Awesome print going under the hammer

Dammit. Having failed, yet again, to land myself a Euromillions or Lotto win over the weekend my dreams of having a paddle number at an upcoming Sotheby's sale will have to be put on hold.

The sale in question is 'Magnificent Books, Manuscripts and Drawings from the Collection of Frederick 2nd Lord Hesketh'. Magnificent really is the right word, this collection includes a Shakespeare first folio (estimate £1m-£1.5m); various books from 'the dawn of printing' including an incunabulum (goodness, don't get to use that word very often) printed by William Caxton sometime in 1482 (estimate a mere £40k-£60k); and, most magnificent of all from my point-of-view, a first edition of Audubon's Birds of America (likely price is an eye-watering £4m-£6m).

The bird book, in four volumes, is a huge format that's pretty much 3ft by 2ft in size - a double-elephant folio - I don't think I've ever seen such a thing before. The first templates for it, of about 10 plates, were printed by William Lizars in Edinburgh, with the remaining 420-odd produced by Robert Havell & Son in London.

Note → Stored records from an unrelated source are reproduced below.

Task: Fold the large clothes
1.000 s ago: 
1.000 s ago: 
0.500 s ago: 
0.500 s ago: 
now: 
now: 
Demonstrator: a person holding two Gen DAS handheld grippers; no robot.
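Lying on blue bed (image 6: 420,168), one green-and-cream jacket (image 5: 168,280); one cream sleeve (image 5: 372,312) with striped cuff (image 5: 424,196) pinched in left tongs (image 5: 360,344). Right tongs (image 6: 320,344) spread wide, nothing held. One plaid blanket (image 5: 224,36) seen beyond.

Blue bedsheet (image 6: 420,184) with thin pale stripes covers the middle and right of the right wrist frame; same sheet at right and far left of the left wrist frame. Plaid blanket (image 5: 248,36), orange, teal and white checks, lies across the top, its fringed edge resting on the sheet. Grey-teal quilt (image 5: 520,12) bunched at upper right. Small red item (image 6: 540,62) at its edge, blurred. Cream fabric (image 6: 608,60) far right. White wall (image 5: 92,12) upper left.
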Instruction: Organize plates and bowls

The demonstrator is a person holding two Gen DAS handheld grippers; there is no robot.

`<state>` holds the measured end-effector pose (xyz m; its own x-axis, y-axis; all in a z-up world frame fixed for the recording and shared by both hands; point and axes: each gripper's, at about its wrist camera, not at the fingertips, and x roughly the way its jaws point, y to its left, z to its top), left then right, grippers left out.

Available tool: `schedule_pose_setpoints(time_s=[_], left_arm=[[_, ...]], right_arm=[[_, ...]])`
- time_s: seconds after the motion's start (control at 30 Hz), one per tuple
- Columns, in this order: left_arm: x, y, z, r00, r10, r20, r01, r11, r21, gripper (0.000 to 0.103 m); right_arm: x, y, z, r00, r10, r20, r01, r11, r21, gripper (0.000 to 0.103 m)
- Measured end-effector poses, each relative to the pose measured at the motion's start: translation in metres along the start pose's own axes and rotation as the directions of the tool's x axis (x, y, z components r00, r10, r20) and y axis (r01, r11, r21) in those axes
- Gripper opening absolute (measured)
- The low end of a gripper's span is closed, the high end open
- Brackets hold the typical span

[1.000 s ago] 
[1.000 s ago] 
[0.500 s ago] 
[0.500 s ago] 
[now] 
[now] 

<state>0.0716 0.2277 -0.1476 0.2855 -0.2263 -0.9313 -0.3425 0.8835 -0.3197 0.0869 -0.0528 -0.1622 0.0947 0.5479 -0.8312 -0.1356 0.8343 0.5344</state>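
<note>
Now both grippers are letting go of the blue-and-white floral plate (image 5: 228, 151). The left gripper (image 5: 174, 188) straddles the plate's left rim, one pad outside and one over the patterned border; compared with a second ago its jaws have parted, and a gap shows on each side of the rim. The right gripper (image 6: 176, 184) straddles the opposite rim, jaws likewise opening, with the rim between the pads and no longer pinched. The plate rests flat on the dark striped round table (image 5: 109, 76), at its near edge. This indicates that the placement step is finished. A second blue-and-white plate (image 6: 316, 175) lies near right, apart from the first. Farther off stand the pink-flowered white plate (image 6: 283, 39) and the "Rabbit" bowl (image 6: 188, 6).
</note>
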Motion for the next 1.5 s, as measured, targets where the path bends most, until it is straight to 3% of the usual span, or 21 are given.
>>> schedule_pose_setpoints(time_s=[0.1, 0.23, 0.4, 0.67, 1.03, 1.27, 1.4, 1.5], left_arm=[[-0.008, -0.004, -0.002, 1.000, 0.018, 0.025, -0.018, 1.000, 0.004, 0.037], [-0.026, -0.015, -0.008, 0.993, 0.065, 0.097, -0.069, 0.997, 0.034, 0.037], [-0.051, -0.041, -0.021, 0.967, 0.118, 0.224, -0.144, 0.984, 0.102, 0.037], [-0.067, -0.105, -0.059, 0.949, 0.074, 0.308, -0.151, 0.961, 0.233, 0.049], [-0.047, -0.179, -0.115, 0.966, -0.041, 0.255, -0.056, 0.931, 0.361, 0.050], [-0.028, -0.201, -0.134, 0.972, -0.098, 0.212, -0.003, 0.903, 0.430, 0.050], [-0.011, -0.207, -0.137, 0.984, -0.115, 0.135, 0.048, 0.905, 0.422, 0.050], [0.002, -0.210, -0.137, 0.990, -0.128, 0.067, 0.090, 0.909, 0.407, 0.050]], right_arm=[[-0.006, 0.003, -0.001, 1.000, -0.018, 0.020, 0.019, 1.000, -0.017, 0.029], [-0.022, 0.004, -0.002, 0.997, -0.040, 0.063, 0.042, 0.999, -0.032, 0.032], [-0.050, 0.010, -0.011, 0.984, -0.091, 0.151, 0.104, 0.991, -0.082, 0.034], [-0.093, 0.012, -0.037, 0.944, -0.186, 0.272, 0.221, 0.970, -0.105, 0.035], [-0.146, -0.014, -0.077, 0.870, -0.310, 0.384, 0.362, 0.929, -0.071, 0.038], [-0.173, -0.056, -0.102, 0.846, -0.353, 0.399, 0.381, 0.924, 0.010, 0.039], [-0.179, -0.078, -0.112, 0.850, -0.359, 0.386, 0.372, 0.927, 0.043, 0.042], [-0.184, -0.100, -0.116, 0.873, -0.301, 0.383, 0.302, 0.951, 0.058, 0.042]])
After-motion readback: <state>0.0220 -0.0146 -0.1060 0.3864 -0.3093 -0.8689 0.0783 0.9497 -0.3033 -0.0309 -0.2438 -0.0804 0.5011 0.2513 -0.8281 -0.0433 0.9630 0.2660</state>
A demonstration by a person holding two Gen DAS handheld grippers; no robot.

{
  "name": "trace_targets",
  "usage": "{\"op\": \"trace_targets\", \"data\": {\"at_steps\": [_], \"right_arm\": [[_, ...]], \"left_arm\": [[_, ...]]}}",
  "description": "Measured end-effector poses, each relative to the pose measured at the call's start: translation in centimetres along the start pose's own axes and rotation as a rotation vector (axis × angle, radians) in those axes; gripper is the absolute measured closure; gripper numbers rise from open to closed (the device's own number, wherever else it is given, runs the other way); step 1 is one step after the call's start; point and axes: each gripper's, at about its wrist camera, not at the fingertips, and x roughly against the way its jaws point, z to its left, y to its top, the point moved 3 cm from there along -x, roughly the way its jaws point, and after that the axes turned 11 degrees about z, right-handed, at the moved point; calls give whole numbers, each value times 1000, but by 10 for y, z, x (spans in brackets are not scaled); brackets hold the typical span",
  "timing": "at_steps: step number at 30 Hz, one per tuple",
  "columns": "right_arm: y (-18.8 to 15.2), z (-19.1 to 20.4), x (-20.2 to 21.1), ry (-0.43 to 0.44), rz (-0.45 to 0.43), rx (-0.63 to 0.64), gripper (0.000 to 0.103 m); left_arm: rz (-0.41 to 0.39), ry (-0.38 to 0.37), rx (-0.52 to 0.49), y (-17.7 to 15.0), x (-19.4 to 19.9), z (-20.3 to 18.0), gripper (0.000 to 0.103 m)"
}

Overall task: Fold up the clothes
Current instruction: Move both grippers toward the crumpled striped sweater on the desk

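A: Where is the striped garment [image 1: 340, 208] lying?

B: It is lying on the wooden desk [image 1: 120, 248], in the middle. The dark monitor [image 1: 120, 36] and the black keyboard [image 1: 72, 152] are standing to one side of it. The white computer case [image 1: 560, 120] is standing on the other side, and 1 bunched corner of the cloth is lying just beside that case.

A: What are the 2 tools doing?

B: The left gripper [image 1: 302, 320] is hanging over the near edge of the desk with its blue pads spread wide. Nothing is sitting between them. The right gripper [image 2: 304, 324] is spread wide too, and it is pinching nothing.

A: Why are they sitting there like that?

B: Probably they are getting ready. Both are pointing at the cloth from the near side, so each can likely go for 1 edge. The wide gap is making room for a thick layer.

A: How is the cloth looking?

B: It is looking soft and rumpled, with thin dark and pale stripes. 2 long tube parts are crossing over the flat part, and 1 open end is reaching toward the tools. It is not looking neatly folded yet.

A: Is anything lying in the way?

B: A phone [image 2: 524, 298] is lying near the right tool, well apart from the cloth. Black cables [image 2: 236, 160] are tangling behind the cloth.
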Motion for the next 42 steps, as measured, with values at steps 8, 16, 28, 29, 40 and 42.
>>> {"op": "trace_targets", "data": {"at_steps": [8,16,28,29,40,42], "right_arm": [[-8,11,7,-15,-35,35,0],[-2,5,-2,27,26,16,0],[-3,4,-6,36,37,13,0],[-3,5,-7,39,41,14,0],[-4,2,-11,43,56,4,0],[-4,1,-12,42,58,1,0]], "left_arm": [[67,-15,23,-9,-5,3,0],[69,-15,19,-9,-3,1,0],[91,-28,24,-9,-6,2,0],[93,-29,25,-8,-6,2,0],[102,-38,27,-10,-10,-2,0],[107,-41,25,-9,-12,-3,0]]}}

So I for one will be hot-footing it over to Sotheby's to see the exhibition of these works that precedes the sale itself, which takes place a week on Tuesday.

Who knows, I might bump into a print millionaire or two sizing up a title or two for their collections? One might imagine that Lord Gavron would find shelf space for a little something.

Sigh. I suppose there's always a chance that my numbers could come up this coming weekend... but perhaps a more realistic ambition will be cobbling together the £30 required for a catalogue.